Ces adaptations sont indispensables à l’accueil des flux de fréquentation dont notre
région ne peut se passer. Cette démocratisation en profondeur du transport aérien, à
portée de main, est encouragée par l’Europe toujours soucieuse de l’intérêt du
consommateur.
Par ailleurs, dans le cas particulier de Strasbourg, la CCI attend avec impatience le
TGV Est-Européen, mais nous savons bien que cette arrivée se traduira par 600.000
passagers en moins sur la ligne Strasbourg – Paris.
Que voulons-nous pour la région ?
Un aérodrome ou un outil permettant d’être cohérent entre l’ambition affichée et les
moyens qui vont de pair.
On voit bien sur différents sujets : aménagement du temps de travail, réforme des
retraites, compétitivité de nos infrastructures, qu’il est non seulement possible mais
qu’il est devenu indispensable d’être pragmatique pour défendre nos valeurs.
Pas d’idéologie, pas de dogmatisme, quels sont les faits ? Pourquoi ?

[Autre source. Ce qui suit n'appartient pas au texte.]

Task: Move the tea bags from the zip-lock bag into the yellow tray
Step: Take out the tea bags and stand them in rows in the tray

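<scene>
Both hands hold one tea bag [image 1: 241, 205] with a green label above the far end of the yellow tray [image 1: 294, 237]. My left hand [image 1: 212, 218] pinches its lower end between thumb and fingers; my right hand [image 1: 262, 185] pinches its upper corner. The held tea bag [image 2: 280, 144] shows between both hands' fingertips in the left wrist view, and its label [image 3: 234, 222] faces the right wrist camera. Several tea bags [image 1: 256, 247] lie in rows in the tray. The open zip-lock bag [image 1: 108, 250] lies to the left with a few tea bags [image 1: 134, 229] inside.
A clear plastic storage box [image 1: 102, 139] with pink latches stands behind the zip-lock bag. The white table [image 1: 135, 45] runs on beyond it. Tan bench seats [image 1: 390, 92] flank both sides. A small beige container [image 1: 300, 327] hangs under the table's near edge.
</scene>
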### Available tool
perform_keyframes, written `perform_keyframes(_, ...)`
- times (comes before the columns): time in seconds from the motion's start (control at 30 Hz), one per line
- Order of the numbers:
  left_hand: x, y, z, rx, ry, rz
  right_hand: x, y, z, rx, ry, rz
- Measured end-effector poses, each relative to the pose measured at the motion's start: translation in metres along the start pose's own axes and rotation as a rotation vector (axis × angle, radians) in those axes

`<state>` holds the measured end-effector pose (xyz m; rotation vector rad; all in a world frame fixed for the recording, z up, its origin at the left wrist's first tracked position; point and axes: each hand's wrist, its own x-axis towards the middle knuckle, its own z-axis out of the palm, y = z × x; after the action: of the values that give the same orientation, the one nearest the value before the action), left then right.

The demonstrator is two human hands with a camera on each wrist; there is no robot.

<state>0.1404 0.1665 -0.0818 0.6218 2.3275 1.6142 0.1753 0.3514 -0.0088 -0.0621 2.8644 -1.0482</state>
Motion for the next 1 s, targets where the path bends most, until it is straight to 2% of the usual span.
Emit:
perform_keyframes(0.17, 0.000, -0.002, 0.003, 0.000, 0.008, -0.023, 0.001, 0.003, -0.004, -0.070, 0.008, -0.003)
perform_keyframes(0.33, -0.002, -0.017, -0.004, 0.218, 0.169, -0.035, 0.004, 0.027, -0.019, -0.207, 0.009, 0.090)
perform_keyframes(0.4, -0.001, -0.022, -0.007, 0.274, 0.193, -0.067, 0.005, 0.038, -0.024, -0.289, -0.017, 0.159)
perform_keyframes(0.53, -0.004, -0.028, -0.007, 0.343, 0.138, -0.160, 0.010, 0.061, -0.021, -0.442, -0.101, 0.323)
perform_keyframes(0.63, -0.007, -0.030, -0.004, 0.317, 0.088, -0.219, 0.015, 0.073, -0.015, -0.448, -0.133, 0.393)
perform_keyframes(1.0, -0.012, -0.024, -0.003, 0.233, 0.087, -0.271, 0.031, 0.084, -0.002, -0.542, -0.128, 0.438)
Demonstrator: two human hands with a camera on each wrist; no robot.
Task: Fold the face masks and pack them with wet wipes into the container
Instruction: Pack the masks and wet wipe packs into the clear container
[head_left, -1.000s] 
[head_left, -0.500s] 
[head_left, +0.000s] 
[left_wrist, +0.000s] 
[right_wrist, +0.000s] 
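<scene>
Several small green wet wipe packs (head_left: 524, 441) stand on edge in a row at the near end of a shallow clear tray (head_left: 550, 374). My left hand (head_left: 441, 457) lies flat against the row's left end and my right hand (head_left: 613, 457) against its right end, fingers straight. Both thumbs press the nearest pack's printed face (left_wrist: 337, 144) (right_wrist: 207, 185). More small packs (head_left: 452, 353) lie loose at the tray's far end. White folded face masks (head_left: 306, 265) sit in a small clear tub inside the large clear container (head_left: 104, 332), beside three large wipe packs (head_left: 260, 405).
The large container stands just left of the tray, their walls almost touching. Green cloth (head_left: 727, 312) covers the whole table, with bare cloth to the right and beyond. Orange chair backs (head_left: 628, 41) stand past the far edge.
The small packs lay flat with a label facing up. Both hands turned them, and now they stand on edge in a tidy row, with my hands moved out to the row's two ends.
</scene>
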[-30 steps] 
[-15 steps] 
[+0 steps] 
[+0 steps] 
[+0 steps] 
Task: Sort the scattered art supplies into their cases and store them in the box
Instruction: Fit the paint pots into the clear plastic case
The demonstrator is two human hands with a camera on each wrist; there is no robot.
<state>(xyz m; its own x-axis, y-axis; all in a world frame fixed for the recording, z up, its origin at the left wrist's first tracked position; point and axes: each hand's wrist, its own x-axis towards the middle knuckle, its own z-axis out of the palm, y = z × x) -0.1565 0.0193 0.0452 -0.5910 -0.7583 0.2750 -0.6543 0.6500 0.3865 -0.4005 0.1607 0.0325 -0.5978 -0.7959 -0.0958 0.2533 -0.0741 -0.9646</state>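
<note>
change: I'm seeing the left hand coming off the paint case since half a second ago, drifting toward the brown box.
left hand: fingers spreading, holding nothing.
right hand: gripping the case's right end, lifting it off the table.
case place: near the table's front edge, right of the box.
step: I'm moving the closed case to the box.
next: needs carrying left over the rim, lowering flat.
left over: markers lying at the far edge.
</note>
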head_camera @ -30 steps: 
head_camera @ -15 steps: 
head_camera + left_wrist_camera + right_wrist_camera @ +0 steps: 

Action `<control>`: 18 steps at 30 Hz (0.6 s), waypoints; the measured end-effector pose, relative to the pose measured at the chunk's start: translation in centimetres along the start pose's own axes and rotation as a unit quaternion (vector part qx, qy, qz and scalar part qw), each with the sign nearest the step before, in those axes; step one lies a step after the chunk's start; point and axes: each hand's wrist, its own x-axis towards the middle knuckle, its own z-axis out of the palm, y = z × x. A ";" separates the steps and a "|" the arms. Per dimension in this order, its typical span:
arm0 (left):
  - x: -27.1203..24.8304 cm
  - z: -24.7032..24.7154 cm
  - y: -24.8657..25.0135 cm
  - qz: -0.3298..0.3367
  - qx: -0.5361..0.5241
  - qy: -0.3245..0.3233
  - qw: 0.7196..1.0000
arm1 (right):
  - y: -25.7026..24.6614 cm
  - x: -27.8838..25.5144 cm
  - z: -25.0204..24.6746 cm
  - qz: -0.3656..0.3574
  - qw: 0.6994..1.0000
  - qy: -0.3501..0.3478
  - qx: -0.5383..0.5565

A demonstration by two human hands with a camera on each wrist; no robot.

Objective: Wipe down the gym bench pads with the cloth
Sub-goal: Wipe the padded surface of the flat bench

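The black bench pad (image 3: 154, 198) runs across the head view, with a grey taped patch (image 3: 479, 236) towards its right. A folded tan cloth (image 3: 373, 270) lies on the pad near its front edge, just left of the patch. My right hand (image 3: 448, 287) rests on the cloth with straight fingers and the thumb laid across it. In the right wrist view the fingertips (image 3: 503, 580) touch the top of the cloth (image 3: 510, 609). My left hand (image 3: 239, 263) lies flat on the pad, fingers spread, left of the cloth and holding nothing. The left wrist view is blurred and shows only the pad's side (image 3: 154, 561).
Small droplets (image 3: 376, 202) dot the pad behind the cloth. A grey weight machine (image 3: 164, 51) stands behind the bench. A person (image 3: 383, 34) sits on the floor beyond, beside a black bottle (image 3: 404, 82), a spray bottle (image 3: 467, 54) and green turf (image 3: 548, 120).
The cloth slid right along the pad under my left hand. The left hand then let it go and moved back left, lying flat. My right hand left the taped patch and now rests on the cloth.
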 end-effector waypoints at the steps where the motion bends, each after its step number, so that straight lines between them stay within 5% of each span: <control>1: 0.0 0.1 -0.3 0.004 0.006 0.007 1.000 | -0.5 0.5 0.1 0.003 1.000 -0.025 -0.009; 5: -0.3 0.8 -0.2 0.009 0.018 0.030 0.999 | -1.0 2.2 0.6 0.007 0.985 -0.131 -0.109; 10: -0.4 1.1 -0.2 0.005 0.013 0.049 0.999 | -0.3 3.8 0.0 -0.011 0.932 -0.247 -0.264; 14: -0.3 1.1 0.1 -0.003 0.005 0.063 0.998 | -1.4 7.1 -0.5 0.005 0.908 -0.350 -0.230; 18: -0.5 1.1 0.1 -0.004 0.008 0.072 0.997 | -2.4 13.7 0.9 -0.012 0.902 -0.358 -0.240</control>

Votre action, Monsieur le Ministre, saluée par-delà les clivages traditionnels, prouve à
l’évidence que cela est possible.
Les chefs d’entreprise attendent des politiques qu’ils votent les bonnes lois, avec des
textes précis qui favorisent un environnement motivant pour leurs entreprises, dans
lesquelles des salariés bien formés auront plaisir à travailler, le tout dans un contexte
d’infrastructures de qualité.
Voilà, M. le Ministre, un programme qui contribuera à la joie de vivre en France.
Je vous remercie de votre attention.